AFTER BEING closed for 26 years, the Spanish Town School of Midwifery reopen its doors last Thursday. Already the institution has 21 students registered to start its training programme.
The Minister of Health, John Junor, while addressing the reopening ceremony, told the students that they needed to look beyond the curriculum. He said the training of midwives needed to become more multi-faceted in keeping with the demand of the times.
The midwifery school was officially opened during a brief ceremony held on the school grounds. function which was visited by Minister of Health, John Junor and other persons within the health ministry and National Health Fund saw the students being given lecture by senior personnel in the midwifery profession. They were told that the job is one that they will learn not only in the classroom. They were implored to take the profession back to its former glory.
In her remarks, Matron of the Spanish Town Hospital, Mrs. Valda Lawrence-Campbell, who is also the president of the Nurses Association of Jamaica, implored the students that they should always live in unity as that is how they will strengthen the profession of nursing.
He lauded the effort of the National Health Fund who has committed $11.4 million for equipment and training over the next two years and $363 million for the training and equipment in the health sector for over the next three years. He said that the country is currently short of 261 midwife and the 21 is just a drop in the bucket. He said that the $363 million is still not adequate as Jamaica needs far more, as "We are place in a position where other countries are attracted to health professionals, as they are highly trained and as such we need to train far more than we actually need".
He expressed the views that currently maternal death is 102 - 106 out of every 100,000 birth, 24 babies died in still birth.

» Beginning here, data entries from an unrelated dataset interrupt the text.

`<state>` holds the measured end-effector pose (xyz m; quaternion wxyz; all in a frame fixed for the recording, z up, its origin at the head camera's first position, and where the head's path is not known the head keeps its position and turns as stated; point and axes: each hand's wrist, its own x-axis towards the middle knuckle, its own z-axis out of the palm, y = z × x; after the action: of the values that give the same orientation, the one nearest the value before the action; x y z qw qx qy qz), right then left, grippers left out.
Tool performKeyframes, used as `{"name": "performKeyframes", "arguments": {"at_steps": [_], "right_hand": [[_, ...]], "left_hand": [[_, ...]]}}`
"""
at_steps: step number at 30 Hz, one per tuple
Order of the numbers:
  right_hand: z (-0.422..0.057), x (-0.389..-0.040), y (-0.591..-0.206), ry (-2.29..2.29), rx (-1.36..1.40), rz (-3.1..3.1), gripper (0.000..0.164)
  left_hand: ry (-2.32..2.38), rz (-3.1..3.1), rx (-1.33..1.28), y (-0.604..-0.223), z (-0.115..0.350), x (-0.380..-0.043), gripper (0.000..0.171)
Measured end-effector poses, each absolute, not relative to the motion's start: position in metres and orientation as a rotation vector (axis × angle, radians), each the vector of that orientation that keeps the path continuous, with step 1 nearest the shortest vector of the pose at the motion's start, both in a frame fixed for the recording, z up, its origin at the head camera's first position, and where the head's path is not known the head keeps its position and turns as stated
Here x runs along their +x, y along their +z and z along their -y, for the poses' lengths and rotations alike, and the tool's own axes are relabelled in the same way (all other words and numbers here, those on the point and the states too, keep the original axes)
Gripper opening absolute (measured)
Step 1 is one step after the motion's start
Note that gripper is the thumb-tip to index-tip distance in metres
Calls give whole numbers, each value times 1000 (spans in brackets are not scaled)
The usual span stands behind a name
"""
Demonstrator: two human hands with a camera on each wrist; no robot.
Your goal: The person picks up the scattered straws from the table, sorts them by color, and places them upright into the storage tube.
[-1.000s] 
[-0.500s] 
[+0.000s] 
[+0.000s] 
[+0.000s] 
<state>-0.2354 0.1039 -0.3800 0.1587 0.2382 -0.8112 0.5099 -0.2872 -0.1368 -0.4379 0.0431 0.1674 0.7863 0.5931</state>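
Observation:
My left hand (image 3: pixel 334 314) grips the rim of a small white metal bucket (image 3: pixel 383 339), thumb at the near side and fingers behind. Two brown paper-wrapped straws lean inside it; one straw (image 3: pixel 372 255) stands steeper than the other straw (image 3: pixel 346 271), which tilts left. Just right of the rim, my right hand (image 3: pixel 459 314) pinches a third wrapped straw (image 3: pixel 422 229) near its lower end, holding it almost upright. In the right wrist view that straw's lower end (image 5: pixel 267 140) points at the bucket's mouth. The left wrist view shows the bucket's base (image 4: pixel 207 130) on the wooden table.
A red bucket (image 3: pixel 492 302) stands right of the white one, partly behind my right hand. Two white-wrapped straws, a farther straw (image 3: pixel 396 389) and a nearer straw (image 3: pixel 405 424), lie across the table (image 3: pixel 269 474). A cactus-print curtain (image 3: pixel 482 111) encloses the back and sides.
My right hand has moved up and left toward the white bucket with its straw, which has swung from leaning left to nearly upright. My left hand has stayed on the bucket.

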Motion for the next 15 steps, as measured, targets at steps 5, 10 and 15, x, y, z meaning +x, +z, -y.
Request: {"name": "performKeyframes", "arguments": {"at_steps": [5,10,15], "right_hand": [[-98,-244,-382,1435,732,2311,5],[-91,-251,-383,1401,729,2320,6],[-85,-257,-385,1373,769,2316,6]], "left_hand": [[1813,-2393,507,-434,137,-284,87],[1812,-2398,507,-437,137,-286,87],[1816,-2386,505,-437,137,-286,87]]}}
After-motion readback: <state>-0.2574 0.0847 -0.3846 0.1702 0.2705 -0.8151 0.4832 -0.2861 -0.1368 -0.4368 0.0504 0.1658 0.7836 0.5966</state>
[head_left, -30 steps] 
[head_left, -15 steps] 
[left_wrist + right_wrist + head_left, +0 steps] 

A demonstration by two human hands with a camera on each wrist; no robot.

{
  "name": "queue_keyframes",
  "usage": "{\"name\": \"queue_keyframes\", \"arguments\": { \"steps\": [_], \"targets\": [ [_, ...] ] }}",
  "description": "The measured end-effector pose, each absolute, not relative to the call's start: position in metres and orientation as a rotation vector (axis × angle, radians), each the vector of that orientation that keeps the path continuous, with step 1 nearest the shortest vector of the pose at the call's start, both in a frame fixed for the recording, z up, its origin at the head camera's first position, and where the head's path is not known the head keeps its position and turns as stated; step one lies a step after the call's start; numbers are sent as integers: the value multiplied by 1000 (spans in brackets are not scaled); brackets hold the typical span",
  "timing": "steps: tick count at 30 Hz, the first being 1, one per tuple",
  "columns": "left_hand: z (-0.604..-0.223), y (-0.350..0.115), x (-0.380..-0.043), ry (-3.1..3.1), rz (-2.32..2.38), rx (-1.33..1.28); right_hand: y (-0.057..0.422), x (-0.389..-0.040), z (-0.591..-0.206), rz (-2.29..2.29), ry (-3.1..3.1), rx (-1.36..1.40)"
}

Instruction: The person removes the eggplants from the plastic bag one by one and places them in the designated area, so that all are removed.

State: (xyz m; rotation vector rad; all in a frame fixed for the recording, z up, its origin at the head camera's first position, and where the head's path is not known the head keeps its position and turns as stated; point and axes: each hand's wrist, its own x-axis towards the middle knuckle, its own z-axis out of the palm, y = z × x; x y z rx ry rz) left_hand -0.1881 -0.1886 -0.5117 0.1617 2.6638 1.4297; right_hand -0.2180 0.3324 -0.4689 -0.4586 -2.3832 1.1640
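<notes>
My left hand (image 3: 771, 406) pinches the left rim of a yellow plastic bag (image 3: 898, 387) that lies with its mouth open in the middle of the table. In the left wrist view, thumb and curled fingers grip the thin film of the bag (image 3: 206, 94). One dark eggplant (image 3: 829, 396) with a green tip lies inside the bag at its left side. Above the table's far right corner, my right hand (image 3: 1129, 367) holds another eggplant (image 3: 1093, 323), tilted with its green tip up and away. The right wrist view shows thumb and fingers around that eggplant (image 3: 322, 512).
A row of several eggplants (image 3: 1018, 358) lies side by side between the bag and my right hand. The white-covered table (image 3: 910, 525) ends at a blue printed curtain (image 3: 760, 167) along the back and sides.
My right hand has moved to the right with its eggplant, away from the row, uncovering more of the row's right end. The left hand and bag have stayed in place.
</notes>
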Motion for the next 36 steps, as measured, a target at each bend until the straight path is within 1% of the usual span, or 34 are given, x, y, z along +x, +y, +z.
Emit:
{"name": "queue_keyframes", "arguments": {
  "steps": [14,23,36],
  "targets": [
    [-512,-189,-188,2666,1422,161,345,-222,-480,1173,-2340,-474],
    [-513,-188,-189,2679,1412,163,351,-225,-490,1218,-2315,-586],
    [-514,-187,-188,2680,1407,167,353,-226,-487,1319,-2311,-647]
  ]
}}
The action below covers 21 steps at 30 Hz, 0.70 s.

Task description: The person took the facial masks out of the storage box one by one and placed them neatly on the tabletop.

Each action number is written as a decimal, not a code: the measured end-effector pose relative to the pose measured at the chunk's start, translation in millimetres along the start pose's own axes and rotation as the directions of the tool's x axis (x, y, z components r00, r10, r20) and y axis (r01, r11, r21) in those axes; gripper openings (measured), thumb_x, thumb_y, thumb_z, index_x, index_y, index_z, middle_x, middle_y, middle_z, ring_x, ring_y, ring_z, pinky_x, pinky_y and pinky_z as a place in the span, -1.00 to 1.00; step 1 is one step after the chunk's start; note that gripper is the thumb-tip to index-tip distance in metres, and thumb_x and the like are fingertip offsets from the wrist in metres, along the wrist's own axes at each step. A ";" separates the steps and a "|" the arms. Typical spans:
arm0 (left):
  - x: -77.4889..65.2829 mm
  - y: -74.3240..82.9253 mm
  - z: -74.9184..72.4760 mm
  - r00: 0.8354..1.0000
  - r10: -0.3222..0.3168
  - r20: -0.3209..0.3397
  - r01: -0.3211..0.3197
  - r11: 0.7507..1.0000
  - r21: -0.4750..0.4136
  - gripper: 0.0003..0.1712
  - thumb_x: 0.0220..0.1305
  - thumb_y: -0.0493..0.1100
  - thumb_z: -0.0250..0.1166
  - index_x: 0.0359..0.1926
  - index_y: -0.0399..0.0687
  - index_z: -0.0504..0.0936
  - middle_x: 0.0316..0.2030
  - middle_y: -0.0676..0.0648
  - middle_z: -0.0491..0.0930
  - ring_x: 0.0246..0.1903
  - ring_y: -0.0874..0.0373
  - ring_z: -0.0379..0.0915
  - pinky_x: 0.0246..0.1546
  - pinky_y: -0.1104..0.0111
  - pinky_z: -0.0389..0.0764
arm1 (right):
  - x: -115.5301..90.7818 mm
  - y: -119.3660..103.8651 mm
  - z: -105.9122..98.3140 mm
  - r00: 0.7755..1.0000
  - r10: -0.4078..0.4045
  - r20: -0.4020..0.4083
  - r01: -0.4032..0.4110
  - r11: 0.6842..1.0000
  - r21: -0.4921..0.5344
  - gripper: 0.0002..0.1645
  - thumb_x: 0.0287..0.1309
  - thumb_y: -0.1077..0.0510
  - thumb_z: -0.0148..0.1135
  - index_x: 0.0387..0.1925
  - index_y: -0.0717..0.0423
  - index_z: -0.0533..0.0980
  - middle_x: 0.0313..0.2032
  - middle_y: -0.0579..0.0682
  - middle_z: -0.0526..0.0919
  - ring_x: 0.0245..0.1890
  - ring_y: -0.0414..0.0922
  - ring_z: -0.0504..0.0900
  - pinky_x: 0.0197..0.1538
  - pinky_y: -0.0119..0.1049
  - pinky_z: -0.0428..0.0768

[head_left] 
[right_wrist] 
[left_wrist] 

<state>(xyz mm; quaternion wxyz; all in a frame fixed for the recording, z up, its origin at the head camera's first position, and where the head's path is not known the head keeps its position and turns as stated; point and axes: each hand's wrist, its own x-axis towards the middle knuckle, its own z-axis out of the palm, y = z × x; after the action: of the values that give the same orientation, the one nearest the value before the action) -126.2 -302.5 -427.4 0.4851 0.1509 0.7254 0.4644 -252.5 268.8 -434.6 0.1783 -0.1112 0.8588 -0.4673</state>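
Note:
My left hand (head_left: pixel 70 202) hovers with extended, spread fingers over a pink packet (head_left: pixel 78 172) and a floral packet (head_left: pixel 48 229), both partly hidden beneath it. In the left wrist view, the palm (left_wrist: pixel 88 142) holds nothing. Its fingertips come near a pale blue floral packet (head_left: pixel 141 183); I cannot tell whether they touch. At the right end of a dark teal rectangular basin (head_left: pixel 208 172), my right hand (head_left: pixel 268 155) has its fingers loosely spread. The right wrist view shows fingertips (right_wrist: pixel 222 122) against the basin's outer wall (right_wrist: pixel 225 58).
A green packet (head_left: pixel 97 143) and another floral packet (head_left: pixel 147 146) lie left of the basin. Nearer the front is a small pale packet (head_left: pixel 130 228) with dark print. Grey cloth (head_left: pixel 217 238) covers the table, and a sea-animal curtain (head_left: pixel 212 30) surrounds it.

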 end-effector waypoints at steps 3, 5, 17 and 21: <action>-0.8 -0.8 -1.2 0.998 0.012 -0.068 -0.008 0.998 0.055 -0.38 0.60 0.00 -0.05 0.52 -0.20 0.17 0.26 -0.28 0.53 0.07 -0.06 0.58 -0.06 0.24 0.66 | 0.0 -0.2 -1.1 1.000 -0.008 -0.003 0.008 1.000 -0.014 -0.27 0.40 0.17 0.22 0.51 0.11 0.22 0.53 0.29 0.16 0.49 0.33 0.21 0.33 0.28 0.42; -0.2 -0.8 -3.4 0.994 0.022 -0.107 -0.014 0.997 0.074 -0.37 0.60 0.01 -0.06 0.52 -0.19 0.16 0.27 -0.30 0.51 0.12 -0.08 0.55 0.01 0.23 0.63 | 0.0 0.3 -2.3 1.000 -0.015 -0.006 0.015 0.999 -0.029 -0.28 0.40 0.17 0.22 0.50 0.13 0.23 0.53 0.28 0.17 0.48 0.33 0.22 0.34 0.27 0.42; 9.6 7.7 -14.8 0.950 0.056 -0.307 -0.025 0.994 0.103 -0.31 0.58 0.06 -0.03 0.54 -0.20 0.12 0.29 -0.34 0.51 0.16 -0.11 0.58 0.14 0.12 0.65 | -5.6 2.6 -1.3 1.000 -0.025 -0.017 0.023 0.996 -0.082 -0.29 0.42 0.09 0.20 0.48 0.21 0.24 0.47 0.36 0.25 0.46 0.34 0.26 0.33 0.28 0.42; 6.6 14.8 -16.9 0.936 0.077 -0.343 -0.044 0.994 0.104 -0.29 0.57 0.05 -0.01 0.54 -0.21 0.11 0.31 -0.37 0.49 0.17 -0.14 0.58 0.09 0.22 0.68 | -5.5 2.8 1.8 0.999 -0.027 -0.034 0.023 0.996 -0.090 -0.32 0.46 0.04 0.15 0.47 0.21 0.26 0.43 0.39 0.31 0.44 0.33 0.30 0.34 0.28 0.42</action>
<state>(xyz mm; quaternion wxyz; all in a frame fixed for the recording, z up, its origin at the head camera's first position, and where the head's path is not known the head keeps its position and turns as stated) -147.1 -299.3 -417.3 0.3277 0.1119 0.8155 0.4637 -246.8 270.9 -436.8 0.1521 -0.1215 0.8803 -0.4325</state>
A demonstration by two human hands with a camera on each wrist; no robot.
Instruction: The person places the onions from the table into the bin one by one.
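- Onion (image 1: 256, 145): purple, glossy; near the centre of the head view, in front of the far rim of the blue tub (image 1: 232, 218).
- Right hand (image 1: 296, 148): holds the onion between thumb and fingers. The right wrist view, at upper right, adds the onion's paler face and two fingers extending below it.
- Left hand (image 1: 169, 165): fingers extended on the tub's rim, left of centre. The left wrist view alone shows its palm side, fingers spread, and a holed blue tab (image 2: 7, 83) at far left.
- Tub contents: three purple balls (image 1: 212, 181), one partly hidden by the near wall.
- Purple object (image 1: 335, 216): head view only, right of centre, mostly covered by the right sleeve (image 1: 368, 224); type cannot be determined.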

The mortality rate for babies is 24 out of every 1000. He said that this need to change, as the millennium development goal which is an international help body which is set up to cut mortality rate and birth complications by 75%. It means then that Jamaica will have to do far more in reducing this problem. He laud the effort and hope that the starting of training will be a way forward to dealing with mortality and birth problems.
The facility was opened in 1976 but was ordered close in 1979.